The artist K.r.m. Mooney studied jewelry making, we are told, and the smallest of the odd objects on view in the one-person exhibition “Näcre,” on view at Altman Siegel through Feb. 16, can recall body adornments. As any jeweler will tell you, however, works in that medium reveal their meaning only when they are worn — their relationship to the body is part of the art. Mooney’s ungenerous scattering of carefully wrought metallic things is not merely enigmatic, or even lifeless, but spiritless.
Layering
Berggruen Gallery‘s invigorating exhibition of free-standing sculptures, wall works and drawings by Diana Al-Hadid looks complete unto itself, encompassing a dozen objects of domestic scale or somewhat larger. That’s appropriate to the gallery space and to the work’s prospective market.
It is useful to know, however, about the much larger sculptural installations she has produced, for example, at San Jose Museum of Art in 2017, or her major public work, the six-structure “Delirious Matter,” spread across New York’s Madison Square Park last year.
But Al-Hadid works big even when the results don’t spread across a museum gallery or a public park. “Temperamental Nature,” at Berggruen through Feb. 16, packs tons of formal and intellectual density into sculptures that seem formed from liquid color, and three-dimensional panels that hang like layered paintings on the walls.

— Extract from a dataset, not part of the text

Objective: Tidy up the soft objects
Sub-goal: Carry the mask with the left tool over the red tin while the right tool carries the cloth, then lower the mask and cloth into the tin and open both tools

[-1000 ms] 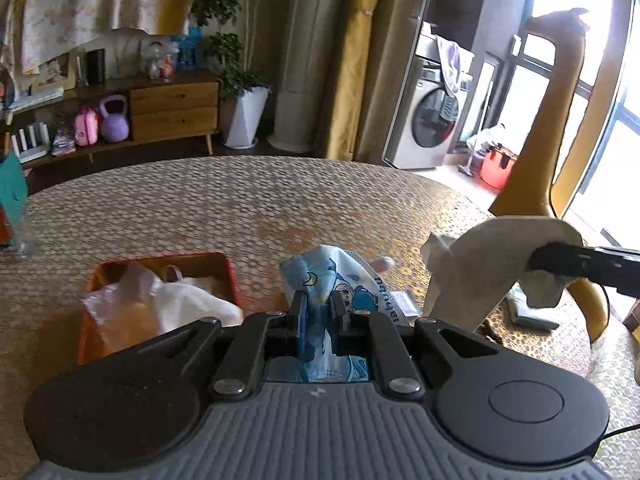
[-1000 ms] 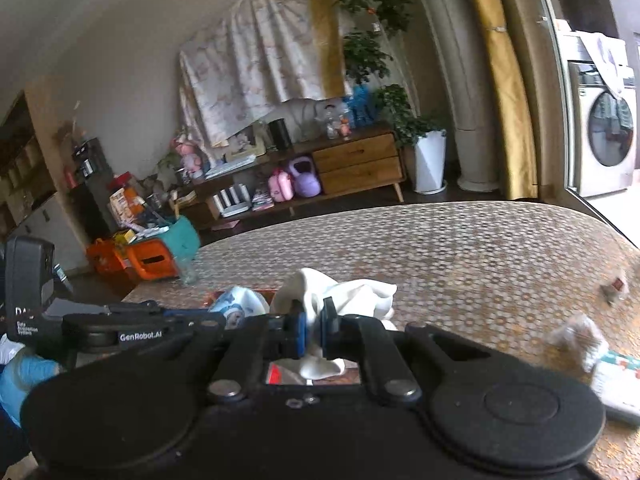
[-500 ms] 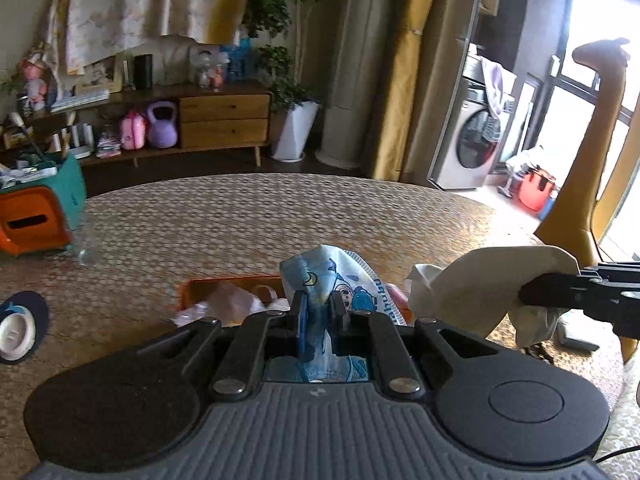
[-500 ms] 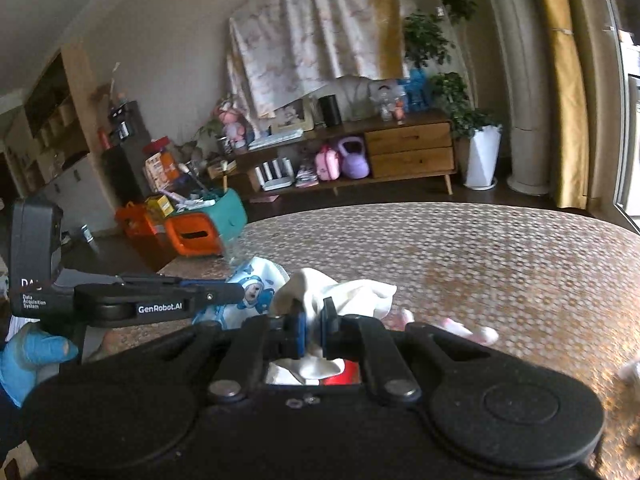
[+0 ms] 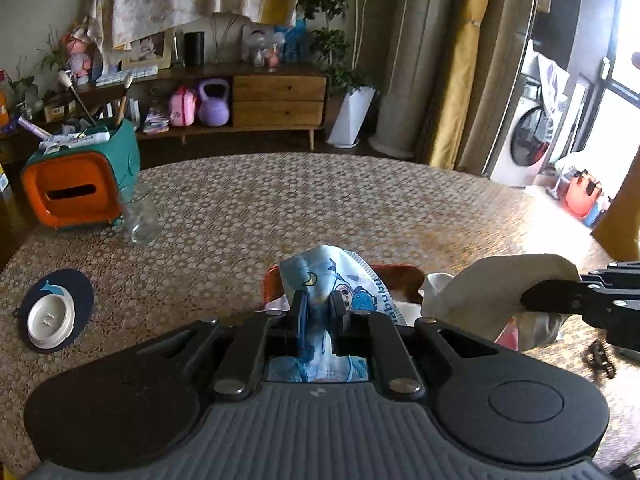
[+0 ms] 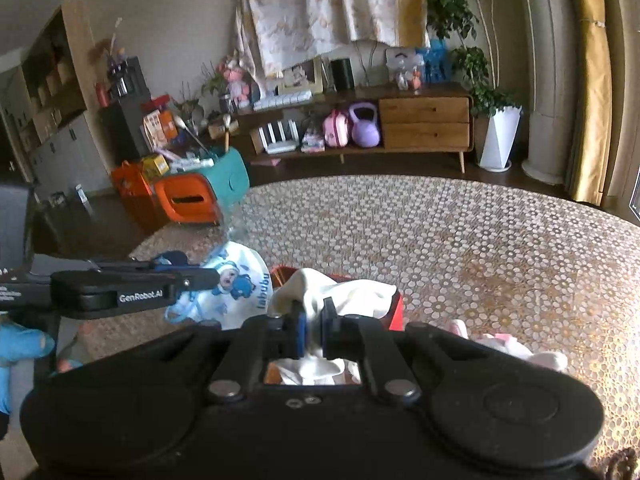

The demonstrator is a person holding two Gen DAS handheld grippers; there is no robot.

I like the paintings best, though they are the hardest to describe whether verbally or in a photograph. They are ingeniously turned in on themselves, with interior colors and forms visible through apertures in the surface, and they describe grand, if indistinct, vistas. Some suggest figures, drawn upon Old Master models, lost in the haze of memory and history.
Venus over St. Joseph’s:
10:00 am – 6:00 pm, Mondays – Fridays. Through March 8. Free.
Venus Over Manhattan, St. Joseph’s Arts Society,
1401 Howard Street, San Francisco, 212-980-0700.
www.venusovermanhattan.com
Carpenters Workshop Gallery:
10:00 am – 6:00 pm, Mondays – Fridays. Ongoing. Free.
Carpenters Workshop Gallery, St. Joseph’s Arts Society,
1401 Howard Street, San Francisco, 415-626-1089.
www.carpentersworkshopgallery.com
K.r.m. Mooney: “Näcre”:
10:00 am – 6:00 pm, Tuesdays – Fridays; 11:00 am – 5:00 pm, Saturdays. Through February 16. Free.
Altman Siegel
1150 25th Street, San Francisco, 415-576-9300.
www.altmansiegel.com
Diana Al-Hadid: “Temperamental Nature”:
10:00 am – 6:00 pm, Mondays – Fridays; 11:00 am – 6:00 pm, Saturdays. Through February 16. Free.
Berggruen Gallery
10 Hawthorne Street, San Francisco, 415-781-4629.